The plaintiffs are seeking partial refunds of their spring 2020 tuition, having earlier agreed to dismiss their claims arising from student fees.

The university claimed that none of the named plaintiffs who brought the lawsuit paid tuition, so none is a member of the proposed class.

“That is false,” Bibas wrote. “The named plaintiffs paid tuition, through either loans or cash from their parents.”

Whether students were part-time or full-time might affect the damages to which they are entitled but does not affect the school’s liability, the judge added.

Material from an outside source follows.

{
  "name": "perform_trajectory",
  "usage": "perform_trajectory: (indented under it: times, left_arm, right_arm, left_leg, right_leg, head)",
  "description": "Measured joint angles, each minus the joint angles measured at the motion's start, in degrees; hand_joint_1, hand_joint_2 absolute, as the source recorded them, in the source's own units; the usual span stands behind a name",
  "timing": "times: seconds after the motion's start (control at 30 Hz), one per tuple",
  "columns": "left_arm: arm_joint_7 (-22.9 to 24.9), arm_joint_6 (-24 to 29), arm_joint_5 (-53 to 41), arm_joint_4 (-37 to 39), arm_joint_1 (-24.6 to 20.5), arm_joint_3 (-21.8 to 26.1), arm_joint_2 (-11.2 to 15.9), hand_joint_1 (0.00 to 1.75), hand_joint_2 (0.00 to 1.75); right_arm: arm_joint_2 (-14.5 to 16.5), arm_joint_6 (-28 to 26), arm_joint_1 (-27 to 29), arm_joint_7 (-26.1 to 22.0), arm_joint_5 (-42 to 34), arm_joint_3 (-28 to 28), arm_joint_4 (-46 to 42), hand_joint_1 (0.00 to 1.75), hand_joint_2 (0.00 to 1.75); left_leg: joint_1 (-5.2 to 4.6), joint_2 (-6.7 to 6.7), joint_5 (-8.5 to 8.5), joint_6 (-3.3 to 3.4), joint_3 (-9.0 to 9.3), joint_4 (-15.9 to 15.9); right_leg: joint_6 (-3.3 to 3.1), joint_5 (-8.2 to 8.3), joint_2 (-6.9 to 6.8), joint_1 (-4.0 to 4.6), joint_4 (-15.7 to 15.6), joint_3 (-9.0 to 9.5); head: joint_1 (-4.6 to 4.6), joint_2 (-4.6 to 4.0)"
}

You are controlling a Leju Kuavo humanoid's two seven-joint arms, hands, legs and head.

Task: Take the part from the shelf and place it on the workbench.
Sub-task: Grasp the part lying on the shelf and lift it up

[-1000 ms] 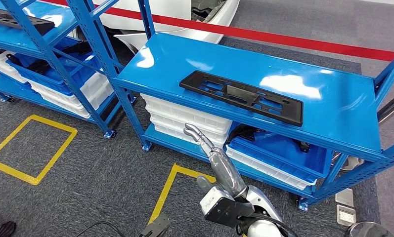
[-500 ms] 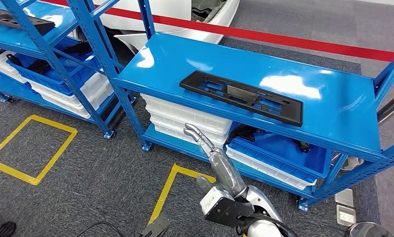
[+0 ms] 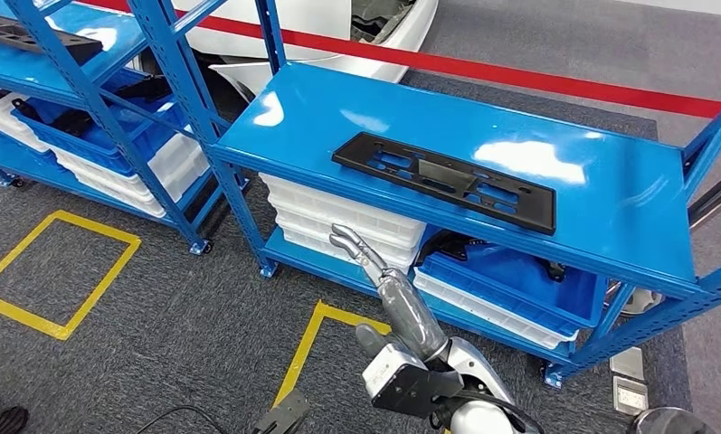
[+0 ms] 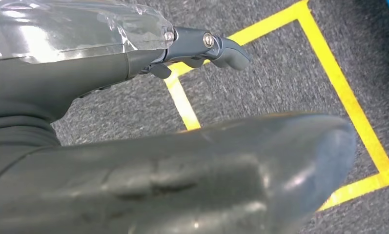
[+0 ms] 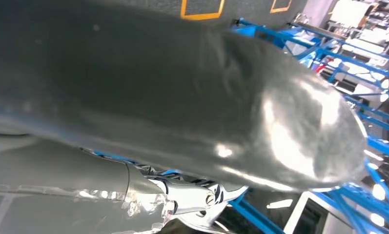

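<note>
Now blue bin [image 3: 519, 271] lower right w/ dark parts; black part [image 3: 442, 178] on shelf [image 3: 610, 194]; left hand [image 3: 402, 303] empty, fingers apart, crept up-left.

The part [image 3: 443, 180] lies on the shelf [image 3: 601, 208], above stacked bins [image 3: 338, 217].

Two blue shelf racks stand side by side, the nearer rack [image 3: 610, 194] and a second rack [image 3: 112, 41] at the left. Two black frame-shaped parts lie on top, one part [image 3: 442, 178] on the nearer rack and another part [image 3: 31, 36] on the second. Two yellow floor squares show: one whole square [image 3: 31, 312], one partial [image 3: 307, 348]. One red floor stripe [image 3: 537, 72] runs behind.
</note>
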Motion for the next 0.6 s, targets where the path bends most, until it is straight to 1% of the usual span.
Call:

Bibas previously ruled that the plaintiffs had plausibly alleged that the school implicitly promised them in-person classes, activities and services, noting that promises “need not be express to be enforceable.’”

“Though U. Delaware nowhere promised in-person classes expressly, it may have done so impliedly through its conduct,” he reiterated in Friday’s ruling. “.... To decide whether holding classes in person was part of the parties’ bargain, I anticipate looking at evidence of how U. Delaware advertised itself and whether students were attending classes in person before the pandemic.”

The judge previously rejected the university’s argument that it expressly reserved the right to go online, but he noted Friday that the plaintiffs’ right to restitution depends on the school’s “net enrichment.”

“If U. Delaware got a greater benefit than the students, then it was probably unjust for the school to keep the students’ money, as that enrichment has no basis in a valid agreement,” Bibas wrote. “But if an online education in spring 2020 was worth full tuition, then there was no net enrichment.”

The judge said net enrichment will be measured by taking the amount the university received from each student and subtracting the “fair market value” of the services it provided to each — a calculation he acknowledged will be difficult. The fact that some students may have had better grades in spring 2020 than in previous semesters, or that some joined more clubs or took more advantage of student services than others did, is not relevant in that calculation, he said.

“These services are available to all students for the same fixed price. And though students may make more or less (or better or worse) use of them, that does not change their fair market value,” the judge wrote.